Quando o thema é futebol, claro que eu sou daquelles que exclamam "Chupa!"
a cada gol marcado, torcendo menos a favor de quem ganha e mais contra
quem perde. Perdedor que sou na vida, encarno o torcedor dum Juventus em
São Paulo ou dum Ollaria no Rio, mas, em compensação, desforro
commemorando quando um pequeno batte num grande e, mais ainda, quando dois
grandes morrem abbraçados. Quero, emfim, que o circo pegue fogo. Quero ver
neguinho soffrendo. Principalmente si o cara for fanatico por algum time
dicto "grande". Neste poncto estou com o Flavio Prado, quando, no
programma "Esporte em Discussão" (sobre o qual fiz, aliaz, uns
sonetilhos), defende o maximo de sarro tirado por quem ganha sobre quem
perde, ou por torcedores de todos os times sobre o torcedor dum time
perdedor.
Na
litteratura, nosso futebol ainda não foi sufficientemente thematizado,
siquer pelo lado da celebração cultural, muito menos pelo lado da
violencia parallela, protagonizada pelas torcidas que se hostilizam e que
estrellam o mais espectacular exemplo de sadomasochismo collectivo.
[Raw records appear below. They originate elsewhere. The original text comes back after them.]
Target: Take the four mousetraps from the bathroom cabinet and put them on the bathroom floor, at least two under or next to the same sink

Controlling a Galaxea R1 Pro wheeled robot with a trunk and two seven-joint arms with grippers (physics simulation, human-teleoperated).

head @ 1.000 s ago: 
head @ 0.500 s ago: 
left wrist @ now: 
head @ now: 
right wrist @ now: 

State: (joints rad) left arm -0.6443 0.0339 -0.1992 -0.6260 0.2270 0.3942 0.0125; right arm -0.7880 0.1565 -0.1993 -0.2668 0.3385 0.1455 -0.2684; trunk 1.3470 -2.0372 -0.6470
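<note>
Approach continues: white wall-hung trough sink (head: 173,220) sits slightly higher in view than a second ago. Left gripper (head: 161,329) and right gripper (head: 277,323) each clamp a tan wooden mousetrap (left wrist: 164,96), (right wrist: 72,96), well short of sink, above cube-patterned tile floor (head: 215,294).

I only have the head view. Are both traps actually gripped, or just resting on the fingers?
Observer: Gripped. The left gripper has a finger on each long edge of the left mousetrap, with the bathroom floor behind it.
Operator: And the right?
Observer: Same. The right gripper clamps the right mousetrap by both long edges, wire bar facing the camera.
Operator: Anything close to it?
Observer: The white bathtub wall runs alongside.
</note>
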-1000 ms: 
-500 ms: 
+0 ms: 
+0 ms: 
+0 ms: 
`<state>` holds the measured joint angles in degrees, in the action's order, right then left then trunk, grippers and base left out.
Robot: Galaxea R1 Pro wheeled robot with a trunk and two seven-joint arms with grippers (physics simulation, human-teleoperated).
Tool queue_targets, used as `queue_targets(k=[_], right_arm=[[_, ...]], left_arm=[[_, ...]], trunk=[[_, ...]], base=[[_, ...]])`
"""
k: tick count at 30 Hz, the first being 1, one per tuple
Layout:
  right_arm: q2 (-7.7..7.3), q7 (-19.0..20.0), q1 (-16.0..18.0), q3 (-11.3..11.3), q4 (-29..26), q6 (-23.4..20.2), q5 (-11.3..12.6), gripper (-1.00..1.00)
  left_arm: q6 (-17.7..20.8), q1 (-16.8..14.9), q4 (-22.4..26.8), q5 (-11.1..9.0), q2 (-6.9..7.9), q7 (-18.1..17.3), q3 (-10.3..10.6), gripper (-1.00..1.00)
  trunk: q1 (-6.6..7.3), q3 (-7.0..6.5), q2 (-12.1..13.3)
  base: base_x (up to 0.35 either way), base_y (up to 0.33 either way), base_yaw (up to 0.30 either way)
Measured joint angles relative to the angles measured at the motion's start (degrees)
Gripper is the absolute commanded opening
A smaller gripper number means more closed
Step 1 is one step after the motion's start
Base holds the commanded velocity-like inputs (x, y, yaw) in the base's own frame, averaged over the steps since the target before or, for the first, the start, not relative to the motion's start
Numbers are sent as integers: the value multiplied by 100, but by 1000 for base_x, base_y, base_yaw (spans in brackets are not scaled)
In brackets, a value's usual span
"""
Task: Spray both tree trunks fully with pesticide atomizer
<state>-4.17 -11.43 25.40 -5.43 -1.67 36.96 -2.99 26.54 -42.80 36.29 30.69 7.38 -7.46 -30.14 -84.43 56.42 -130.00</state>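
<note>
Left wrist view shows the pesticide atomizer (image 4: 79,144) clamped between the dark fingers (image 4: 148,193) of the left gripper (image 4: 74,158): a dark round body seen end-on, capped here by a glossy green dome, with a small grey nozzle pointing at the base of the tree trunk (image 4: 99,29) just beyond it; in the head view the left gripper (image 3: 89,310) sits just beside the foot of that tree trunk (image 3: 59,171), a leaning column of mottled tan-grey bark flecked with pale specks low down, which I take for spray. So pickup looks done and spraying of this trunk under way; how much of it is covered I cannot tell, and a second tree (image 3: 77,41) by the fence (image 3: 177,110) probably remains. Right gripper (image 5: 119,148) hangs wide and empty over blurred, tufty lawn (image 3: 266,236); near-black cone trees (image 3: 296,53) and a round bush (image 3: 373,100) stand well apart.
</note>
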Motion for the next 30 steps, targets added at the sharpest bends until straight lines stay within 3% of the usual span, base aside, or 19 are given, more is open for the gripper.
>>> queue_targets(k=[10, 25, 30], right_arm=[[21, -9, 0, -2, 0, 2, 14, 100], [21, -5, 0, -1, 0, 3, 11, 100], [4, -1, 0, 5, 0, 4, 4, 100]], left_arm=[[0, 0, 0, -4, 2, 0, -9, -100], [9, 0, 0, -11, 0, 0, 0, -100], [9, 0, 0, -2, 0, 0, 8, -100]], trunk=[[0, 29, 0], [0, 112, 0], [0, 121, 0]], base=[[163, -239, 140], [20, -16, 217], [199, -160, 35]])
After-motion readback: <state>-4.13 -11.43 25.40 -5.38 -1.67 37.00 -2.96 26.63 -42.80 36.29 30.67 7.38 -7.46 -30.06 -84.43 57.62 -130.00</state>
Foi
justamente essa faceta extracampo que priorizei em meus sonetos e contos
futebolisticos. Um desses contos é "A chanca e a cancha", que entrou na
recemlançada collectanea TRIPÉ DO TRIPUDIO E OUTROS CONTOS HEDIONDOS,
lançada pelo sello Tordesilhas. Alli a violencia entre clubes rivaes
attinge as ultimas consequencias do requincte sadico. Quem curte achará
facil o livro à venda. Para completar meu "merchan", recordo que, nas
bancas, tambem se encontra uma anthologia de auctores que thematizaram o
esporte das massas menos cinzentas. Lançado pela revista BRAVO!, o livro
se chama, obviamente, LITTERATURA E FUTEBOL. Alli apparece um soneto no
qual fallo da truculencia dentro de campo: "Soneto para o jogo
bruto".
Nada
a accrescentar sobre as impulsivas e vingativas reacções dos torcedores,
uma vez que futebol é, antes de tudo, paixão. O lado racional fica por
conta dos commentaristas, ou nem delles. Ao litterato cabe interpretar
racionalmente a irracionalidade. Ainda assim, ha espaço para alguns
attritos.
O
fallecido ficcionista e poeta carioca Rodrigo Leão, flamenguista roxo,
costumava me ligar sempre que seu Mengão entrava ou sahia de campo.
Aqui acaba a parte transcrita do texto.